# Best aero storage solution on a Vias...



## mile2424 (Jul 17, 2008)

*Best aero storage solution on a Venge Vias...*

What are you guys using for storage solutions? I see the road bandit which I believe can bolt into the power saddle or the keg bottle system. What does everyone use and recommend? Would prefer something kinda low profile and sleek if possible and not keeping them in my jersey pocket.


----------



## spdntrxi (Jul 25, 2013)

Best looking bag under the seat is aeroclam


Sent from my iPhone using Tapatalk


----------



## Stumpjumper FSR (Aug 6, 2006)

mile2424 said:


> What are you guys using for storage solutions? I see the road bandit which I believe can bolt into the power saddle or the keg bottle system. What does everyone use and recommend? Would prefer something kinda low profile and sleek if possible and not keeping them in my jersey pocket.

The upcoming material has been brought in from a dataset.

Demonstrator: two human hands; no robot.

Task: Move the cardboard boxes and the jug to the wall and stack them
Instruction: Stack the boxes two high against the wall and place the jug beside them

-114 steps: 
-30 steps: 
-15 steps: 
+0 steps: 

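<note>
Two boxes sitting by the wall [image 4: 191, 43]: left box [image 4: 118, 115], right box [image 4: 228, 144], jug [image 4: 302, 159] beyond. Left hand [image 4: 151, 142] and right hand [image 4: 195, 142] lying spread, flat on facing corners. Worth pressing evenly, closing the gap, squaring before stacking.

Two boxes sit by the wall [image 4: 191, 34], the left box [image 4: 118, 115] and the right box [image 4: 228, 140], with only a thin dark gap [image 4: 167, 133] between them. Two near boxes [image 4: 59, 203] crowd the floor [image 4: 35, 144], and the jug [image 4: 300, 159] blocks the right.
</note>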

If you are looking for storage and a third bottle solution try the Xlab Aero Pouch 300, the bag works with the Direct Mount Reserve Rack
Aero Pouch 300
https://www.specialized.com/us/en/accessories/swat/directmountreserverack/106185


----------



## TricrossRich (Mar 26, 2014)

If you're truly looking for the "best" solution from an aerodynamic standpoint, I think simply carrying stuff in your jersey pocket is the best. Doing so, keeps them out of the wind as much as possible in a area of very low pressure at your lower back. A very compact aero saddle bag like a clamshell might be pretty good as well. I personally, use a storage keg because I hate the way a saddle bag looks and for most rides that I do 1 bottle is fine and I'm always in an area where I can stop for a refill if i need to.


----------



## mile2424 (Jul 17, 2008)

good to know, thanks for the replies everyone. I will look into some of these options.


----------



## spdntrxi (Jul 25, 2013)

I use this because I don't like seat bags..

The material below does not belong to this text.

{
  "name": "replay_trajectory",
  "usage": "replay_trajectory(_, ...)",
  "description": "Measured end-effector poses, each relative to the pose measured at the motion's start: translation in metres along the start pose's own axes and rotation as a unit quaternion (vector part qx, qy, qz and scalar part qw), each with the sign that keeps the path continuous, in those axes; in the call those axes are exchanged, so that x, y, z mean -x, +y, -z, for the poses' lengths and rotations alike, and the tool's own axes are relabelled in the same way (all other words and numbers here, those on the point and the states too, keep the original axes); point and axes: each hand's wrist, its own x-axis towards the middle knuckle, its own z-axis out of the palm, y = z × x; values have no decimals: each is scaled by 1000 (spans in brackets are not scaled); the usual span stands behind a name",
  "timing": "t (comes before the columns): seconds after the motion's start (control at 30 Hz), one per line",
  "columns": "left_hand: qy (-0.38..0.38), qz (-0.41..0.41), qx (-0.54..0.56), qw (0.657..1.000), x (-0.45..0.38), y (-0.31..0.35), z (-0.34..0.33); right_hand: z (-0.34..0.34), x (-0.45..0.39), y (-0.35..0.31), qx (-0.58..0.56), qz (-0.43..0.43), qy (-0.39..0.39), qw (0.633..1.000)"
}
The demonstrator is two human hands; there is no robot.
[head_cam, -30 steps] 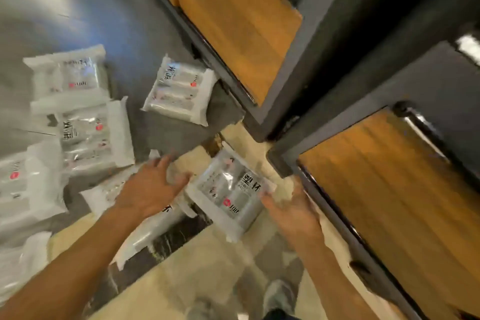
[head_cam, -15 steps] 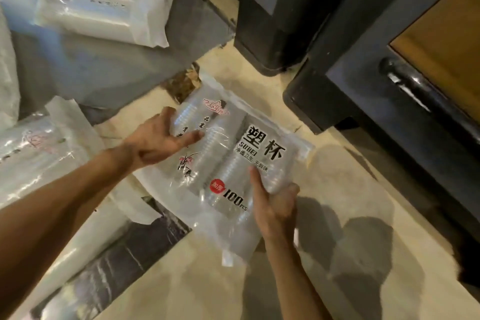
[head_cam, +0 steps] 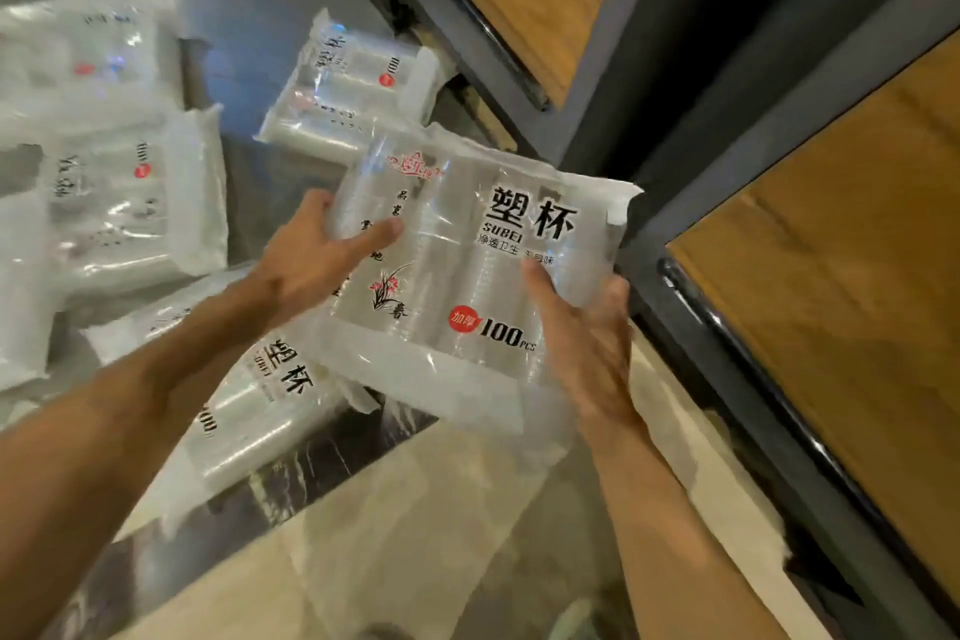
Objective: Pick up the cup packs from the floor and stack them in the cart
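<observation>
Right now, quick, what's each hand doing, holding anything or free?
Left hand: grips the left side of the lifted cup pack, thumb on top.
Right hand: grips the same pack's lower right edge, thumb on top.

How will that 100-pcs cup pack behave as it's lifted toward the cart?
Probably light for its size: the cup pack shows clear thin cups. Likely semi-stiff, since the cup columns hold its shape, though the loose film ends look floppy. The glossy wrap may be slippery, so the two-sided grip by the left hand and right hand seems sensible.
</observation>
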Motion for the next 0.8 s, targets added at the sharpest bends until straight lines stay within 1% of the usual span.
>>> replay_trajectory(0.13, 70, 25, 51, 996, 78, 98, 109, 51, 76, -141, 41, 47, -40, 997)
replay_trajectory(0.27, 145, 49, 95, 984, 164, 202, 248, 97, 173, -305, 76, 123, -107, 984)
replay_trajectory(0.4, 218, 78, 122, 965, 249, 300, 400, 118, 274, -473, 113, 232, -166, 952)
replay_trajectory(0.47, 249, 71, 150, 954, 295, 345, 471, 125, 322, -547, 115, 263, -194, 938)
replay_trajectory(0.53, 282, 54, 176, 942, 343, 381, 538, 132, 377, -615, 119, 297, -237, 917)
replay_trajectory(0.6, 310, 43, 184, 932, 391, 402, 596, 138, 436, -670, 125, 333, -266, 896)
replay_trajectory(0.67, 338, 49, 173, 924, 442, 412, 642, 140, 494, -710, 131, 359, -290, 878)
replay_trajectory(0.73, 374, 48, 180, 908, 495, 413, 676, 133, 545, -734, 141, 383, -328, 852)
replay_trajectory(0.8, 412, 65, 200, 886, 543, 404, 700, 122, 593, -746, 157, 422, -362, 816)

https://www.sfbags.com/products/cycling-ride-pouch

but if I had to use a seat bag it would be the previously mentioned aeroclam.


----------



## Toto76 (Jul 20, 2016)

I am using a bandit on my VIAS and I think in terms of aero and being secure it works brilliantly. It is held hard against the rear of the saddle and generally out of the wind due to my position on the bike.


----------



## mile2424 (Jul 17, 2008)

Looks like a pretty clean set up. What kind of tail light are you using as well with the aero seat post? I was eyeing the Cat Eye Rapid X3


----------



## Toto76 (Jul 20, 2016)

Rear light is a Serfas Thunderbolt. Not sure how the rubber straps will hold up in the long term as they need to be stretched quite a bit to fit around the seat post.


----------



## Wiliertoerist (Jul 12, 2016)

great tip, found the Road Bandit on the Speci website, now see if our local CS has them on stock...


----------